Muscular Installation of Emerging Artist

Muscular Installation of Emerging Artist

P.S. 1 again fulfills contemporary mission with unabashed physicality

An afternoon at P.S.1 offers a panoramic view of the contemporary art landscape.

One artist to take note of is Phoebe Washburn, whose installation “Seconds of Something” is a sprawling morass of discarded wood remnants, newsprint, and custom paint rejected by customers. Unusable and tossed aside, these materials find their way into a wave of wood and scaffolding lunging from one end of the gallery to the other like a frightful roller coaster or a skateboard ramp.

Loose boards, protruding splinters, and screws provide the skin to the rickety wooden skeleton poking and prodding from below, creating the effect of ocean waves. Floating upon the surface are concentric shapes composed of old newsprint painted in a full spectrum of colors. Each cluster of colored paper is colored based on a relationship between time and consumption. The color association is not a particularly dominant idea and the color associations appear to be arbitrary; this is secondary to the installation’s overall strong physicality.

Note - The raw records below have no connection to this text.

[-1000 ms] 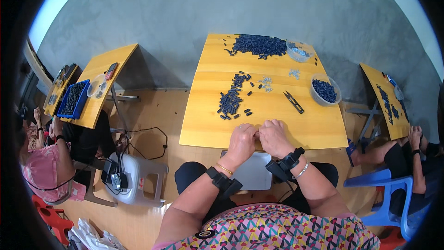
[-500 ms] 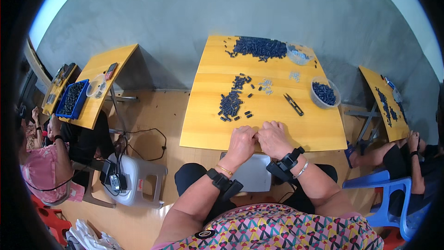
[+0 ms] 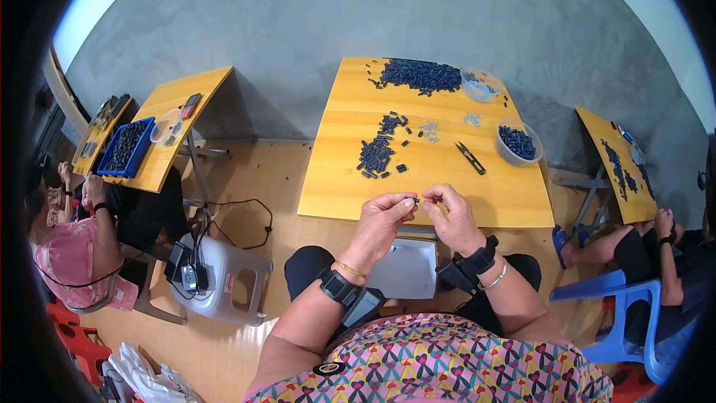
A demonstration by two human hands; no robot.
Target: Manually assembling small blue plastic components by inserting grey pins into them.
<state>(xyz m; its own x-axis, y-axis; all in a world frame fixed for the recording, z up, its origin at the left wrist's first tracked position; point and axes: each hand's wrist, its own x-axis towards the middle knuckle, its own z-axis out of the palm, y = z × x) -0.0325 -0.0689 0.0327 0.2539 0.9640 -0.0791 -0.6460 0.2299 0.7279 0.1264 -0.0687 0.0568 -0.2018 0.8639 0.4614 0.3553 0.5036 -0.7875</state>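
Observation:
Above the near edge of the yellow table (image 3: 335, 205), my left hand (image 3: 382, 222) pinches a small dark plastic piece (image 3: 415, 200) between thumb and forefinger. My right hand (image 3: 456, 225) is just beside it, its thumb and forefinger drawn together at the tips; whatever they hold is too small to make out. Beyond my hands lies a loose pile of short dark blue tube-like pieces (image 3: 376, 155). Small pale silvery bits (image 3: 429, 130) are scattered to its right. Black thread snips (image 3: 471, 159) rest farther right.
A large heap of dark pieces (image 3: 421, 75) lies at the far edge, by a clear tub (image 3: 479, 89). Another tub (image 3: 520, 151) of dark pieces stands at right. A white tray (image 3: 406, 269) sits below the table edge. Other people work at side tables; a grey stool (image 3: 224, 280) carries cables.
My hands, close together before, have moved apart slightly, and the small dark piece now shows in my left fingers. The view has shifted a little.

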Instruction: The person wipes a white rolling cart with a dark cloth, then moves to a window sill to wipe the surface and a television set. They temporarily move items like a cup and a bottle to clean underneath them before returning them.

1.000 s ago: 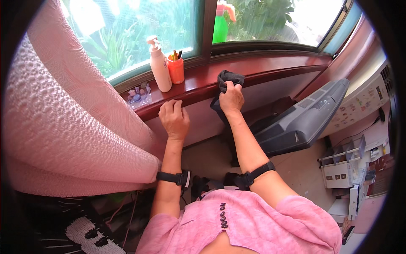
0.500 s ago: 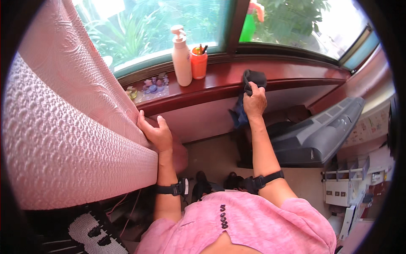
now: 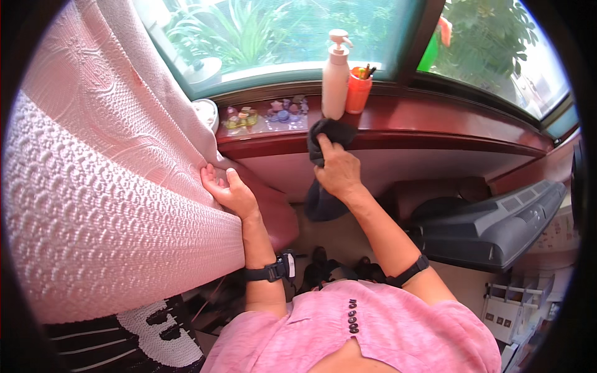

This work, like others in this young artists’ project, has a visual lineage to Judy Pfaff in the way she hijacks space with an excited mania of material and process and invades the environment without apology.

There is something unnerving about standing in the middle of Washburn’s complex structure. Washburn refers to her work as “spontaneous architecture” and this idea is reinforced through a misleading, slap-dash appearance of effortlessness. Don’t miss this ambitious wave of wood and clutter that seems on the edge of consuming the entire space and the viewer along with it.